→ Work item:
In your answer, reproduce exactly the lines from the beginning of the listing below through the one containing "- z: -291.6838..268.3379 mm", and only those lines.

----

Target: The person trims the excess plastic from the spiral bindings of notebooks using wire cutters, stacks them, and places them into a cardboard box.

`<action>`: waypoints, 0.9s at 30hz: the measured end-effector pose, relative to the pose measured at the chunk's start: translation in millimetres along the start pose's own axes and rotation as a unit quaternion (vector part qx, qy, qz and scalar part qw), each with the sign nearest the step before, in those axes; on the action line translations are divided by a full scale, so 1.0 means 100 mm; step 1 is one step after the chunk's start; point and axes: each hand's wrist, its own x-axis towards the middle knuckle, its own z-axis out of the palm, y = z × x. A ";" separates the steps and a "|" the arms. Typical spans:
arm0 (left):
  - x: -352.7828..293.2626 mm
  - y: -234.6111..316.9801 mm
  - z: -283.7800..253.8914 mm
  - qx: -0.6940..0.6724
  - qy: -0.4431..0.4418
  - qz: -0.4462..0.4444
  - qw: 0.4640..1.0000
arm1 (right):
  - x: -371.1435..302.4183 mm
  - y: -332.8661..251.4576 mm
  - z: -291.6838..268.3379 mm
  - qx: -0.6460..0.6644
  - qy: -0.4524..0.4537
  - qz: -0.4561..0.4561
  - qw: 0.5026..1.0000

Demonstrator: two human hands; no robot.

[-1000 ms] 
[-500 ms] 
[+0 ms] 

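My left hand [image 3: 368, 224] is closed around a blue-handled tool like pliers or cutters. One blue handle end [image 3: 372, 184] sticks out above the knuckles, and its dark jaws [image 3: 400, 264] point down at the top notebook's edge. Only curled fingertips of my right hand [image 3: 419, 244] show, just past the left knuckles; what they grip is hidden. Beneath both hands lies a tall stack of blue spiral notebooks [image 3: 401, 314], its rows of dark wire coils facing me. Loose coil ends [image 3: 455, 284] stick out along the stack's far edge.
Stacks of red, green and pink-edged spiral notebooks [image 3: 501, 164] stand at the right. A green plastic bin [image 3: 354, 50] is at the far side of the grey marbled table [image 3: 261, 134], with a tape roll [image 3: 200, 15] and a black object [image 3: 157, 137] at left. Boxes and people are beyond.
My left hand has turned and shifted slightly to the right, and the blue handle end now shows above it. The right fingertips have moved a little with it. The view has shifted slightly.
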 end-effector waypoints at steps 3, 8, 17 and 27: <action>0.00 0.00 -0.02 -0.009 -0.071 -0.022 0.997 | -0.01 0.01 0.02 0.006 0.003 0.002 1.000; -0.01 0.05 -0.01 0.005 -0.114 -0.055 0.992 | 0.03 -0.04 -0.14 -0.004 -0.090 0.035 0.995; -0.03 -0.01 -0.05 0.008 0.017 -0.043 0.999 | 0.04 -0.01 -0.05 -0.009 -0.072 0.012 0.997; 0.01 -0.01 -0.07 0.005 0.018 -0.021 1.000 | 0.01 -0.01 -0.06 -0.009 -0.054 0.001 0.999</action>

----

→ Written answer:
Target: The person trims the excess plastic from the spiral bindings of notebooks using wire cutters, stacks them, and places them into a cardboard box.

`<action>`: waypoints, 0.9s at 30hz: the measured end-effector pose, relative to the pose measured at the chunk's start: translation in millimetres along the start pose's own axes and rotation as a unit quaternion (vector part qx, qy, qz and scalar part qw), each with the sign nearest the step before, in those axes; on the action line translations are divided by a full scale, so 1.0 means 100 mm; step 1 is one step after the chunk's start; point and axes: each hand's wrist, its own x-axis towards the middle knuckle, its own z-axis out of the palm, y = z × x. A ";" separates the steps and a "|" the arms. Typical spans:
arm0 (left):
  - x: -352.7828..293.2626 mm
  - y: -234.6111..316.9801 mm
  - z: -283.7800..253.8914 mm
  - qx: -0.6940..0.6724
  - qy: -0.4431..0.4418
  - qz: -0.4462..0.4444
  - qw: 0.4640..1.0000
arm1 (right):
  - x: -371.1435..302.4183 mm
  - y: -332.8661..251.4576 mm
  - z: -291.6838..268.3379 mm

The exercise is done, with nothing left to add.